= 1959 South Vietnamese parliamentary election =

Parliamentary elections were held in South Vietnam on 30 August 1959, resulting in an overwhelming victory for President Ngô Đình Diệm and the government. The regime won all but two of the 123 seats in the National Assembly, taken by five pro-government political parties and pro-government independent candidates. The elections allowed some liberalization in terms of freedom of speech, but the Diệm regime continued to maintain rigid control over the election process. Despite considerable efforts in preventing a small number of opposition candidates from standing during the election through the use of army soldiers bussed in to stuff ballot boxes to support the pro-government candidates, two independent candidates from the opposition were elected – Phan Quang Đán and Phan Khắc Sửu. However, during the first inaugural session of the National Assembly, Đán and another independent deputy, Nguyễn Trân were not permitted to attend and were arrested and charged with electoral fraud. The election as a whole was described by a 1966 CIA report as the "dirtiest and most openly rigged" of all South Vietnamese elections.

== Electoral system ==
The 123 members of the National Assembly were elected by first-past-the-post voting in single-member constituencies. Candidates were not required to be residents of the constituencies in which they ran. Most constituencies were roughly equal in population, although Saigon was only allotted nine seats (7% of the total) despite being home to about 14% of the national population.

==Results==

| Party |  | Seats |
|  | National Revolutionary Movement | 78 |
|  | Vietnamese Socialist Party | 4 |
|  | Social Democratic Party | 3 |
|  | Vietnamese Restoration Party [vi] | 2 |
|  | Democratic Liberties Party | 2 |
|  | Pro-government independents | 32 |
|  | Opposition independents | 2 |
| Total |  | 123 |
Source: Keesings Research Review

==Aftermath==
Dan was regarded as a nationalist anti-communist who was one of the most able political figures in the country, and was elected by a 6-1 ratio over Diem's government candidate. This came despite 8,000 Army of the Republic of Vietnam soldiers being bussed from out of district to stuff ballot boxes.

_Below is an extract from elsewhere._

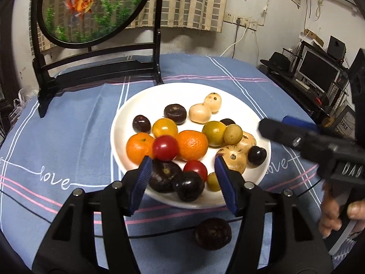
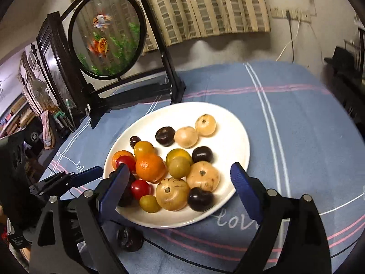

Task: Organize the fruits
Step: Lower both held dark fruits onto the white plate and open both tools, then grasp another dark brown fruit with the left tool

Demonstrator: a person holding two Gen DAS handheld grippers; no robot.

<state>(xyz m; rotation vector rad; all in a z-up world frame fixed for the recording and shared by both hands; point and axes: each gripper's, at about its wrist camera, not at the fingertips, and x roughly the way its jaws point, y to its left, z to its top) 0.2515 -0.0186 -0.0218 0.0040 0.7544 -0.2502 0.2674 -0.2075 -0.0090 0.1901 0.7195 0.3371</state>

Despite strong protests from the US and UK embassies, Diệm was adamant that Đán would not be able to take his seat. When the Assembly was inaugurated, Đán was confronted by police and put under arrest as he attempted to leave his medical clinic to attend the session. Đán was charged with electoral fraud, on the grounds that he supposedly offered free medical care to induce voters to support him. He also pointed out that if this were the case, then he would have run for election in the district in which his practice was located, to maximise the number of patients who were in his voting district.